What you will do:
Copy out each line featuring the string "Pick" from the entries beneath.

Data listing:
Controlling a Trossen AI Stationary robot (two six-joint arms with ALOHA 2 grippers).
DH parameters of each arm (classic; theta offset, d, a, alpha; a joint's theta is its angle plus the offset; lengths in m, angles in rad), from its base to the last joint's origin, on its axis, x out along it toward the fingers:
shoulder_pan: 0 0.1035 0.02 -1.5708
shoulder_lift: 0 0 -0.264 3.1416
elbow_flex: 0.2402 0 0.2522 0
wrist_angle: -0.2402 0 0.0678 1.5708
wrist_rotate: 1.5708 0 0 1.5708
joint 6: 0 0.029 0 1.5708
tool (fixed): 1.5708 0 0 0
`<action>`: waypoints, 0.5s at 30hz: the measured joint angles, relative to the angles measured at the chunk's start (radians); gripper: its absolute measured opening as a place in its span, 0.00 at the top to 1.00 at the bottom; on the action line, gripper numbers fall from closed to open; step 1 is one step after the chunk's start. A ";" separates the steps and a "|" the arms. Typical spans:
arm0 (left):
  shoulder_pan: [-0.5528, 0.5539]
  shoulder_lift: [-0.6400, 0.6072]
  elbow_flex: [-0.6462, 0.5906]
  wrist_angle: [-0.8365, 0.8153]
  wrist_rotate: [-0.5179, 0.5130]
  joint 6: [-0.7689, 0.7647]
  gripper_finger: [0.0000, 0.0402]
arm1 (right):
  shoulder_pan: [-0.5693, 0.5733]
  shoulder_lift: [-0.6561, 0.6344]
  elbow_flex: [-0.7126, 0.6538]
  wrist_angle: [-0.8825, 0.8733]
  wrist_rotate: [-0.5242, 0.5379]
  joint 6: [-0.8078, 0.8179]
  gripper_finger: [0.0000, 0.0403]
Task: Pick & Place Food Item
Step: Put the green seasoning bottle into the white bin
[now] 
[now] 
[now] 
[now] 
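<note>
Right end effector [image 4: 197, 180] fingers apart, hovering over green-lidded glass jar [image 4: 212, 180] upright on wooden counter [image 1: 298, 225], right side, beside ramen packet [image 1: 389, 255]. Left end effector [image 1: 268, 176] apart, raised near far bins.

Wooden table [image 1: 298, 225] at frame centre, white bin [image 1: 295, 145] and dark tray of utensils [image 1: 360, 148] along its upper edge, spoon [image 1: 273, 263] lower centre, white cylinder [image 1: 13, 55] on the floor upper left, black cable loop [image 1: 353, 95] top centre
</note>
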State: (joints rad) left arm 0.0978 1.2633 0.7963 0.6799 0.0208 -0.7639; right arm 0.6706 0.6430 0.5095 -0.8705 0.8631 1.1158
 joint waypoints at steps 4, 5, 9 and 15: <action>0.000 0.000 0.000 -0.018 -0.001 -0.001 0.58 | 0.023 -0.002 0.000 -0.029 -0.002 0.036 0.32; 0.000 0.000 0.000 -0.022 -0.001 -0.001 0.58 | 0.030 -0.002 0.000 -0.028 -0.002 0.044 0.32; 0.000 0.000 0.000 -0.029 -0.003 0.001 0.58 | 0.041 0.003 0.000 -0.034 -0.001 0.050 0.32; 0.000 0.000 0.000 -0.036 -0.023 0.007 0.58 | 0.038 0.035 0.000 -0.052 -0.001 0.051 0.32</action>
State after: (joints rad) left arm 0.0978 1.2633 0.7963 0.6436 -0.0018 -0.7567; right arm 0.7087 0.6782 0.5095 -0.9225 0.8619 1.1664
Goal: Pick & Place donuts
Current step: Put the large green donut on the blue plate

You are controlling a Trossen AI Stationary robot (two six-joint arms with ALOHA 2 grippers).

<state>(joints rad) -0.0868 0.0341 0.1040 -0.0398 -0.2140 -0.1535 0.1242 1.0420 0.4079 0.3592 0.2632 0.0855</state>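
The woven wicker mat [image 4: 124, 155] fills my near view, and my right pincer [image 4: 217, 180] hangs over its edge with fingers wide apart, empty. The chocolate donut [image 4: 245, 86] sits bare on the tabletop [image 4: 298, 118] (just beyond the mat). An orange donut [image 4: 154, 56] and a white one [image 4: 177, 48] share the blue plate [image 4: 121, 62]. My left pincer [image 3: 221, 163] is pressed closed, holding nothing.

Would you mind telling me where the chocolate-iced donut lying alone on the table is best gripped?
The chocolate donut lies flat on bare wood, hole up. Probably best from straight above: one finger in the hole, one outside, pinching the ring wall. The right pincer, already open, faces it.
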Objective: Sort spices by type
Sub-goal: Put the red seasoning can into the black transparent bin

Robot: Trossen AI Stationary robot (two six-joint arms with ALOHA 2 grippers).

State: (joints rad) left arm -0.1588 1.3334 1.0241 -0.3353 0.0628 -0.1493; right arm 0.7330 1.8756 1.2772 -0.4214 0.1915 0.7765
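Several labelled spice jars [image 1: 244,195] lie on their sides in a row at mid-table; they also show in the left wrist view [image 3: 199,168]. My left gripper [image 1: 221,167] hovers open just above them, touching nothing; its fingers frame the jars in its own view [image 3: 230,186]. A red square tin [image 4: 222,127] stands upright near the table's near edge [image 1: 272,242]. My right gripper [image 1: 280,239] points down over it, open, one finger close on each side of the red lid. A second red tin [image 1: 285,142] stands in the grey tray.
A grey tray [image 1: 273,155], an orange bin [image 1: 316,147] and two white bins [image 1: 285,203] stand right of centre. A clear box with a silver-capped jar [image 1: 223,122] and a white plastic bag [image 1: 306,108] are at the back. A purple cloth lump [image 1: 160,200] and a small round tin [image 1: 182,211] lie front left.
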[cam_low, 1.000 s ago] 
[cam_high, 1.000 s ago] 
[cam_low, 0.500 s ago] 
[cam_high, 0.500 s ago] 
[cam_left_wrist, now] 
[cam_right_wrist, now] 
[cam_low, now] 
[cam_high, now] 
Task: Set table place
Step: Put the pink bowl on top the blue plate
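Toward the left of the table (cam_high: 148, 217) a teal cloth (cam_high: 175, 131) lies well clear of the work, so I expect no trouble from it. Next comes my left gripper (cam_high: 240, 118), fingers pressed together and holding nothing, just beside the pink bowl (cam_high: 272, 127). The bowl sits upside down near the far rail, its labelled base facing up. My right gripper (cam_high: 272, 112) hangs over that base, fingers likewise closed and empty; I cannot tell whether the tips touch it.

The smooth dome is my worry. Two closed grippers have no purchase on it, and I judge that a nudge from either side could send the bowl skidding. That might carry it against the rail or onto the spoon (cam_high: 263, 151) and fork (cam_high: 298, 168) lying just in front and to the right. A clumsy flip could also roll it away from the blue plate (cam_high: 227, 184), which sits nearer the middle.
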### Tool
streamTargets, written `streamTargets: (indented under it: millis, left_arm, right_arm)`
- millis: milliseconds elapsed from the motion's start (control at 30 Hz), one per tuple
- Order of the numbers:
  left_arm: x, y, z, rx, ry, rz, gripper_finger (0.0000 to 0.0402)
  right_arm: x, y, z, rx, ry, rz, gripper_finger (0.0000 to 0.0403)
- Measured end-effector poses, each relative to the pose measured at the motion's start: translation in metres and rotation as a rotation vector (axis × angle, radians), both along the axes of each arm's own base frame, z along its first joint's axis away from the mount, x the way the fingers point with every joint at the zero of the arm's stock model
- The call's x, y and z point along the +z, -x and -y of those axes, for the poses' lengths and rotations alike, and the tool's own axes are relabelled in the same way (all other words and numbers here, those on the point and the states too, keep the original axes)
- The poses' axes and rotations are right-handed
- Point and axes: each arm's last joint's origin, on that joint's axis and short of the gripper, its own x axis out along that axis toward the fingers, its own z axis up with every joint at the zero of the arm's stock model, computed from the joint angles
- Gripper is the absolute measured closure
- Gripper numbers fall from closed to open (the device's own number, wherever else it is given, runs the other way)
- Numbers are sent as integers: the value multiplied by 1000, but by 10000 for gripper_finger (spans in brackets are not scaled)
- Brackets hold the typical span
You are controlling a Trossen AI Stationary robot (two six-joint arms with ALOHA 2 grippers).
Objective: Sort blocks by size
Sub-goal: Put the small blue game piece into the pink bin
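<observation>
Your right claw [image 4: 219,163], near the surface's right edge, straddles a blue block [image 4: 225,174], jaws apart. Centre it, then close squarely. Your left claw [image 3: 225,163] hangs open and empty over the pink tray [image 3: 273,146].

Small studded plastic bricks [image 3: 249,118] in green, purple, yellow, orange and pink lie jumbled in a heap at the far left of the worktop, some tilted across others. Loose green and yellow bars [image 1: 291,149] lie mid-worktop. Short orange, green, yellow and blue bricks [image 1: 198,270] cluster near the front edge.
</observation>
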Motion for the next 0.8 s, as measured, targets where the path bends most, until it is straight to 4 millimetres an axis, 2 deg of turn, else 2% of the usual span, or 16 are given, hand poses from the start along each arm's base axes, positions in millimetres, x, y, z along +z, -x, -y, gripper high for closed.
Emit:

Finished exercise:
Task: Pick & Place Food Item
Goal: Pick & Place donuts

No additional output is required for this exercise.